WHAT IS BEING ASKED:
Reproduce the listing that follows with no differences at all.

PROVIDED MATERIAL:
================================

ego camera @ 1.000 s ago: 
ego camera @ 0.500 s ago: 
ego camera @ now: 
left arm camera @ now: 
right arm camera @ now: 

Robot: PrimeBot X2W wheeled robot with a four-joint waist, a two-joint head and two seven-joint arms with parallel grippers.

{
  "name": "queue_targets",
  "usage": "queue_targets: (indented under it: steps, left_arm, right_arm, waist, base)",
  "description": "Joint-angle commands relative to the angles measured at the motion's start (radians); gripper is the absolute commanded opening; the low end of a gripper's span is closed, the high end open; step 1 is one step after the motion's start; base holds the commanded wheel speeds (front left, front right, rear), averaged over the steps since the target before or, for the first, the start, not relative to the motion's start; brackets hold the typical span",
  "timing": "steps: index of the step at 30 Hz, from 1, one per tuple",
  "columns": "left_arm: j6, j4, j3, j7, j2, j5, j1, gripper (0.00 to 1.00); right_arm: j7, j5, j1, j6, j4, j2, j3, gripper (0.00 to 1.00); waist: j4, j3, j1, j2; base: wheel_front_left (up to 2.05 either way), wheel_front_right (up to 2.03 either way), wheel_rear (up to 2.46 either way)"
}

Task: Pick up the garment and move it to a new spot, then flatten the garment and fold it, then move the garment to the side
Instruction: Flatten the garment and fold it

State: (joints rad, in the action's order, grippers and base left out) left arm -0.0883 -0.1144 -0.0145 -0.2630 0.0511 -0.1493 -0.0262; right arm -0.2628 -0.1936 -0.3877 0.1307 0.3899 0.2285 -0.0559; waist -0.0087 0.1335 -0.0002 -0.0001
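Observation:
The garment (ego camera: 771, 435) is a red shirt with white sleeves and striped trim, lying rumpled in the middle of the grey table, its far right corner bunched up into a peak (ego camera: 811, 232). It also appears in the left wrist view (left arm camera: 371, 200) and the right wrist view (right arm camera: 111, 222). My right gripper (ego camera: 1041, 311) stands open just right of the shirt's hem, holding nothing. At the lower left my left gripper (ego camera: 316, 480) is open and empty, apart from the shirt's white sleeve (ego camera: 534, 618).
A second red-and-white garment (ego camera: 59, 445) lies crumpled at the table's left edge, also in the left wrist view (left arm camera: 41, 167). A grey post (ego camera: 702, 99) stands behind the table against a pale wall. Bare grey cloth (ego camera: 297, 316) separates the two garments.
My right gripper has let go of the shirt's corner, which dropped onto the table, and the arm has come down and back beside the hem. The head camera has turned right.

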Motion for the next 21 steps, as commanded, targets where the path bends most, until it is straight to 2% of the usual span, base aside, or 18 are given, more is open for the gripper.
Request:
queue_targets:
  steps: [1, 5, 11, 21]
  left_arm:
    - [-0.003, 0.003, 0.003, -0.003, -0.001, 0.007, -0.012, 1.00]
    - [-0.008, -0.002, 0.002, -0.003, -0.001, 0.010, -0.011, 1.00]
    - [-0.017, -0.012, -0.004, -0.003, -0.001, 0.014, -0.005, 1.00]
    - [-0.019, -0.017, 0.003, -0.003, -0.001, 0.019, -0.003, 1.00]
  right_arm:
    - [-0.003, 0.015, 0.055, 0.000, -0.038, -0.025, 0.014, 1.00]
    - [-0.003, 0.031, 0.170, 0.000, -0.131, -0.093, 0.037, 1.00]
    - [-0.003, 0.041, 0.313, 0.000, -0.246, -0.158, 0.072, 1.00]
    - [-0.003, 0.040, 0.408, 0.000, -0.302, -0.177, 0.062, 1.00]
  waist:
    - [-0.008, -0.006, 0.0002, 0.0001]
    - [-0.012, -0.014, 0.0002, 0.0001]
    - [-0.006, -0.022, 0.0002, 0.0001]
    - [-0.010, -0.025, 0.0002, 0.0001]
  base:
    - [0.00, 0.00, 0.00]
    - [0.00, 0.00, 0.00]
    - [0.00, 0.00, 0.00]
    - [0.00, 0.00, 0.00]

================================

ANSWER FOR THE TASK:
ego camera @ 1.000 s ago: 
ego camera @ 0.500 s ago: 
ego camera @ now: 
left arm camera @ now: 
right arm camera @ now: 

Robot: PrimeBot X2W wheeled robot with a four-joint waist, a two-joint head and two seven-joint arms with parallel grippers.

{
  "name": "queue_targets",
  "usage": "queue_targets: (indented under it: steps, left_arm, right_arm, waist, base)",
  "description": "Joint-angle commands relative to the angles measured at the motion's start (radians); gripper is the absolute commanded opening; the low end of a gripper's span is closed, the high end open; step 1 is one step after the motion's start; base holds the commanded wheel speeds (front left, front right, rear), averaged over the steps since the target before or, for the first, the start, not relative to the motion's start; brackets hold the typical span",
  "timing": "steps: index of the step at 30 Hz, from 1, one per tuple",
  "columns": "left_arm: j6, j4, j3, j7, j2, j5, j1, gripper (0.00 to 1.00); right_arm: j7, j5, j1, j6, j4, j2, j3, gripper (0.00 to 1.00); waist: j4, j3, j1, j2; base: wheel_front_left (up to 2.05 either way), wheel_front_right (up to 2.03 either way), wheel_rear (up to 2.46 either way)"
}

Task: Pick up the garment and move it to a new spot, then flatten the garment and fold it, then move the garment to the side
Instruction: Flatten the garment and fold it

State: (joints rad, in the action's order, grippers and base left out) left arm -0.0883 -0.1144 -0.0145 -0.2630 0.0511 -0.1493 -0.0262; right arm -0.2628 -0.1936 -0.3877 0.1307 0.3899 0.2285 -0.0559; waist -0.0087 0.1335 -0.0002 -0.0001
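Observation:
The garment (ego camera: 771, 435) is a red shirt with white sleeves and striped trim, lying rumpled in the middle of the grey table, its far right corner bunched up into a peak (ego camera: 811, 232). It also appears in the left wrist view (left arm camera: 371, 200) and the right wrist view (right arm camera: 111, 222). My right gripper (ego camera: 1041, 311) stands open just right of the shirt's hem, holding nothing. At the lower left my left gripper (ego camera: 316, 480) is open and empty, apart from the shirt's white sleeve (ego camera: 534, 618).
A second red-and-white garment (ego camera: 59, 445) lies crumpled at the table's left edge, also in the left wrist view (left arm camera: 41, 167). A grey post (ego camera: 702, 99) stands behind the table against a pale wall. Bare grey cloth (ego camera: 297, 316) separates the two garments.
My right gripper has let go of the shirt's corner, which dropped onto the table, and the arm has come down and back beside the hem. The head camera has turned right.
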
Motion for the next 21 steps, as commanded, targets where the path bends most, until it is straight to 2% of the usual span, base aside, or 18 are given, more is open for the gripper.
Request:
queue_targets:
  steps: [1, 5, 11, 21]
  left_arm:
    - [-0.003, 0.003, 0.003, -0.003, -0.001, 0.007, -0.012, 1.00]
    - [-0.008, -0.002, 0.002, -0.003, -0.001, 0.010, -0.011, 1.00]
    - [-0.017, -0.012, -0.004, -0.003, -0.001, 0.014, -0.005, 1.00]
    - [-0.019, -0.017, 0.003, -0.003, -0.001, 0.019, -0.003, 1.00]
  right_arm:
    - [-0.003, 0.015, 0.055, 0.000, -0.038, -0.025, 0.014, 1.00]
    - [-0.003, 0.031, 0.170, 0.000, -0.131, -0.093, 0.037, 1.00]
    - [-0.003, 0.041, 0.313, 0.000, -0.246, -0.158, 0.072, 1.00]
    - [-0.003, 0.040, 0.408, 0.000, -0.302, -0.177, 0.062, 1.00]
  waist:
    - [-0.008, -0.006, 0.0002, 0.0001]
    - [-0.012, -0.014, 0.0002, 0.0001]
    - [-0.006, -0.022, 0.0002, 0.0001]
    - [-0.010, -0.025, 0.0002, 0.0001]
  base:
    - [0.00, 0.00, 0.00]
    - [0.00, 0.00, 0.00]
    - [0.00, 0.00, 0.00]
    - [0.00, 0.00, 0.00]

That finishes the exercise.